§ DESCRIPTION OF THE TASK: An acceptable answer contains each line of the material, unchanged.

§ RECORDED INFORMATION:
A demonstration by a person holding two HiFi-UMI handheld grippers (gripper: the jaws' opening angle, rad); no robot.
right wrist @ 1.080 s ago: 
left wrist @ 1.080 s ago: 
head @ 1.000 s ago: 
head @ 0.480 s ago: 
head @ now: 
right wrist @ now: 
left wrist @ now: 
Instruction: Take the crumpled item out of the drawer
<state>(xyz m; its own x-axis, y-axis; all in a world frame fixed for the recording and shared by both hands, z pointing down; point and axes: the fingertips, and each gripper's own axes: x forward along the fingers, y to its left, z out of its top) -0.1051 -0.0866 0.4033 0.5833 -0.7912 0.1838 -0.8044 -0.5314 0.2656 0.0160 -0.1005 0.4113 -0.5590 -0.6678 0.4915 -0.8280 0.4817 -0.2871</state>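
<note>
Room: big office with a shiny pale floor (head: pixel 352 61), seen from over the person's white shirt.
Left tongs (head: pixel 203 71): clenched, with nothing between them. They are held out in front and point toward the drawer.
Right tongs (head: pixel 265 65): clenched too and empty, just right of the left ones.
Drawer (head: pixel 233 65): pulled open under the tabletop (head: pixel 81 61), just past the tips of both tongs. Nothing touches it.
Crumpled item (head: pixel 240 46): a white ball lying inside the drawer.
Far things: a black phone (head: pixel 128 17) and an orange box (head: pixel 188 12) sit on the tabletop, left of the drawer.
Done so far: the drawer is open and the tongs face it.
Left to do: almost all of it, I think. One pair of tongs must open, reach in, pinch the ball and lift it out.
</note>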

§ RESULT OF THIS EXERCISE:
A demonstration by a person holding two HiFi-UMI handheld grippers (gripper: the jaws' opening angle, rad); no robot.
right wrist @ 1.080 s ago: 
left wrist @ 1.080 s ago: 
head @ 1.000 s ago: 
head @ 0.480 s ago: 
head @ now: 
right wrist @ now: 
left wrist @ now: 
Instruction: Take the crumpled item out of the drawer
<state>(xyz m; its own x-axis, y-axis; all in a world frame fixed for the recording and shared by both hands, z pointing down; point and axes: the fingertips, and each gripper's own axes: x forward along the fingers, y to its left, z out of its top) -0.1051 -0.0866 0.4033 0.5833 -0.7912 0.1838 -0.8044 -0.5314 0.2656 0.0160 -0.1005 0.4113 -0.5590 -0.6678 0.4915 -0.8280 0.4817 -0.2871</state>
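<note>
Room: big office with a shiny pale floor (head: pixel 352 61), seen from over the person's white shirt.
Left tongs (head: pixel 203 71): clenched, with nothing between them. They are held out in front and point toward the drawer.
Right tongs (head: pixel 265 65): clenched too and empty, just right of the left ones.
Drawer (head: pixel 233 65): pulled open under the tabletop (head: pixel 81 61), just past the tips of both tongs. Nothing touches it.
Crumpled item (head: pixel 240 46): a white ball lying inside the drawer.
Far things: a black phone (head: pixel 128 17) and an orange box (head: pixel 188 12) sit on the tabletop, left of the drawer.
Done so far: the drawer is open and the tongs face it.
Left to do: almost all of it, I think. One pair of tongs must open, reach in, pinch the ball and lift it out.
</note>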

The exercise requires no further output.